* _TASK OBJECTIVE_: Using the listing below, report all lines holding the word "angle".

* _ENTRIES SHOWN_:
-- Opening Marker --

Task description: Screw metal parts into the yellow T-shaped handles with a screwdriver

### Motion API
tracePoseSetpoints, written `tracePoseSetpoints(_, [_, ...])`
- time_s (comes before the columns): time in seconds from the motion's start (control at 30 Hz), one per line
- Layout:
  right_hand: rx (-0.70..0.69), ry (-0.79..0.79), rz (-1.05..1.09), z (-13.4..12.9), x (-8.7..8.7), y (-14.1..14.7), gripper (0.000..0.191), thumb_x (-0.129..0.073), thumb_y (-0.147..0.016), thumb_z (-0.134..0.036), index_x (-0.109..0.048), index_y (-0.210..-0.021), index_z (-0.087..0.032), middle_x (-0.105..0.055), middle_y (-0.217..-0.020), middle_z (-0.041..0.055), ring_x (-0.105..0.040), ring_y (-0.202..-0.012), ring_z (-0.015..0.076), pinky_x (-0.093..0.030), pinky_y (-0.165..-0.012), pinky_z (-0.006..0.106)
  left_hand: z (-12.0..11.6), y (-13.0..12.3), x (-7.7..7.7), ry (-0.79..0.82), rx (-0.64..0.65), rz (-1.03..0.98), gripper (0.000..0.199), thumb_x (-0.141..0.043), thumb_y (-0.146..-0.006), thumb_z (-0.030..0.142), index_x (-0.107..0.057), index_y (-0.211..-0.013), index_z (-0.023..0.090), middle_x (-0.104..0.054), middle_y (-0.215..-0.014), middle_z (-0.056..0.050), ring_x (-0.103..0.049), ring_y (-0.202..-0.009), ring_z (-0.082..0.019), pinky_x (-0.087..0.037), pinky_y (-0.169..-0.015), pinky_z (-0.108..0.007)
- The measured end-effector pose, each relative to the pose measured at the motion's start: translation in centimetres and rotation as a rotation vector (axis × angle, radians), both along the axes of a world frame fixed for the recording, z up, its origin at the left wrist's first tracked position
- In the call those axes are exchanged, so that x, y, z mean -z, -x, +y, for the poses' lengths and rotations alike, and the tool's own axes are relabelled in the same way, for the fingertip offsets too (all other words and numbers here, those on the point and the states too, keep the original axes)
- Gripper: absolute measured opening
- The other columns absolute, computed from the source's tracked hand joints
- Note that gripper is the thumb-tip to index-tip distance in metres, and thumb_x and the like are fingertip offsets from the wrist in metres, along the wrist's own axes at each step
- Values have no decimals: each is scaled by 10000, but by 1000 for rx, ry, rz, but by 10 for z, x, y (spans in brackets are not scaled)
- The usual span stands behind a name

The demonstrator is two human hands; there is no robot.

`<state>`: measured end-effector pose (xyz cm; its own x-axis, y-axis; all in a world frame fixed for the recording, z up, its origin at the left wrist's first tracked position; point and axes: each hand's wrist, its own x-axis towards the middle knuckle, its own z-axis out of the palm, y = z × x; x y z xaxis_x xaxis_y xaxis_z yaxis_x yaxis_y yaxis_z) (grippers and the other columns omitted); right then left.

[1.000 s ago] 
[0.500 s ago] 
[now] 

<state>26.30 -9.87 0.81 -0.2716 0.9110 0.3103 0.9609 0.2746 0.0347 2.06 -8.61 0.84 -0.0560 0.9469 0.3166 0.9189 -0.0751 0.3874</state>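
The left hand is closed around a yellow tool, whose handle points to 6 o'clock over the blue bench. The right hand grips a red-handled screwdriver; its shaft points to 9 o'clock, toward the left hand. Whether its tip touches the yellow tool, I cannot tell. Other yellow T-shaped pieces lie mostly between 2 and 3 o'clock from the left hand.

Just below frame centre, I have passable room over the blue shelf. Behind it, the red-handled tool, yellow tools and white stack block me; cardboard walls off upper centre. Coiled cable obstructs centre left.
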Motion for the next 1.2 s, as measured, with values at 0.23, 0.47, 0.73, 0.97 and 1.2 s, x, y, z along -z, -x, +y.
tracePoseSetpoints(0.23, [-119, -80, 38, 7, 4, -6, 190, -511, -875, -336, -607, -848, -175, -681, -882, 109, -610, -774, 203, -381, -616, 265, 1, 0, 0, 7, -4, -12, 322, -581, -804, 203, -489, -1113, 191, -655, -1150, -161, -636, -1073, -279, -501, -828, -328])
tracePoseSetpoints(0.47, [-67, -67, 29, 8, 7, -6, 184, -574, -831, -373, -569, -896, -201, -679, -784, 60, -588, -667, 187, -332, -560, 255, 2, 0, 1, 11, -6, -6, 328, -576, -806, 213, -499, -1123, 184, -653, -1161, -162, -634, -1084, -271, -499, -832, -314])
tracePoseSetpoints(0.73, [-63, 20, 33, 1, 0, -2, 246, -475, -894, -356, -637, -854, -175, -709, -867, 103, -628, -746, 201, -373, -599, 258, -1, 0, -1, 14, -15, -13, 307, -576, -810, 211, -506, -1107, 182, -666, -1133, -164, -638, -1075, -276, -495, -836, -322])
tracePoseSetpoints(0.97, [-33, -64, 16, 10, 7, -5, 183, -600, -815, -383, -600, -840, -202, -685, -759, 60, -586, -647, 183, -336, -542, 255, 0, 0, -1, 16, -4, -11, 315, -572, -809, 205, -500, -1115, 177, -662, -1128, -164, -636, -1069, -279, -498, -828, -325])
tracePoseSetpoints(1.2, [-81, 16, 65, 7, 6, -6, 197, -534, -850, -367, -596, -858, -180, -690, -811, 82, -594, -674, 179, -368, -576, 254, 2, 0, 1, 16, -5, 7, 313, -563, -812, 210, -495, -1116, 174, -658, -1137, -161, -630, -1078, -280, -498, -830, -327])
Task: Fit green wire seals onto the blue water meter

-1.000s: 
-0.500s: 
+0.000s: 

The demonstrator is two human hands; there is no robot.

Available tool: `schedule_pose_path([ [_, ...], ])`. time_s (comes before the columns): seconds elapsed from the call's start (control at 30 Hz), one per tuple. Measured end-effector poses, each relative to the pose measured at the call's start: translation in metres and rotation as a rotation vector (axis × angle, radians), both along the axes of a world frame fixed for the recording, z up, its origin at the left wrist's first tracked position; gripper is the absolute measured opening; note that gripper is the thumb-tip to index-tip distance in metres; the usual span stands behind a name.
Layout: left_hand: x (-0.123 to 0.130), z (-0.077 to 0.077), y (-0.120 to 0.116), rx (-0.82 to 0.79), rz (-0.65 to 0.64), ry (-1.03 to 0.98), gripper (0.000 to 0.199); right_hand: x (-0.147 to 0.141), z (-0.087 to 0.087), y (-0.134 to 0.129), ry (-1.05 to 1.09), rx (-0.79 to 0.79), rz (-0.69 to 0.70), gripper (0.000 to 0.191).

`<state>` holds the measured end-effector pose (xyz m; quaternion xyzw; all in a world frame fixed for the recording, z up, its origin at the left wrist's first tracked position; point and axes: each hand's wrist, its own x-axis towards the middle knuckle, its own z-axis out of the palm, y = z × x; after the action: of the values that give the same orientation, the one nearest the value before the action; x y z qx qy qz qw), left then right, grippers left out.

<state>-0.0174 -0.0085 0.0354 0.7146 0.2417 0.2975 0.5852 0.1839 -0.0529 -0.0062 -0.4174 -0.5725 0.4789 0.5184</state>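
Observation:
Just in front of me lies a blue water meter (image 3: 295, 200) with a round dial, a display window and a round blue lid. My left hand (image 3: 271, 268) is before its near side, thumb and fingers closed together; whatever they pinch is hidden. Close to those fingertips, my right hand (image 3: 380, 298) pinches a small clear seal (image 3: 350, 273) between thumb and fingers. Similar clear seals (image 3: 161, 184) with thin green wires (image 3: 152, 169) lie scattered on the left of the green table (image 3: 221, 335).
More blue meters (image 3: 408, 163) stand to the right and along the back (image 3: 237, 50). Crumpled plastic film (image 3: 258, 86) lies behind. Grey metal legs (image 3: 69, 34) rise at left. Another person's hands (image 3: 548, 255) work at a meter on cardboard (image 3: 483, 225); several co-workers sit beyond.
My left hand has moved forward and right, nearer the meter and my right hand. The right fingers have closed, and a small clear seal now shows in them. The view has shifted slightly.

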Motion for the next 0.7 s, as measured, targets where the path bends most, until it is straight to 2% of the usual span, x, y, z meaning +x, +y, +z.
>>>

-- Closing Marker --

* _RESPONSE FOR THIS EXERCISE_:
- The measured end-effector pose, each relative to the pose measured at the motion's start: translation in centimetres and rotation as a rotation vector (axis × angle, radians), both along the axes of a world frame fixed for the recording, z up, its origin at the left wrist's first tracked position
Available tool: `schedule_pose_path([ [_, ...], ])`. time_s (comes before the columns): seconds elapsed from the call's start (control at 30 Hz), one per tuple. Measured end-effector poses, each relative to the pose measured at the call's start: translation in metres and rotation as a rotation vector (axis × angle, radians), both along the axes of a world frame fixed for the recording, z up, its origin at the left wrist's first tracked position; gripper is the absolute measured opening; note that gripper is the thumb-tip to index-tip distance in metres; the usual span stands behind a name.

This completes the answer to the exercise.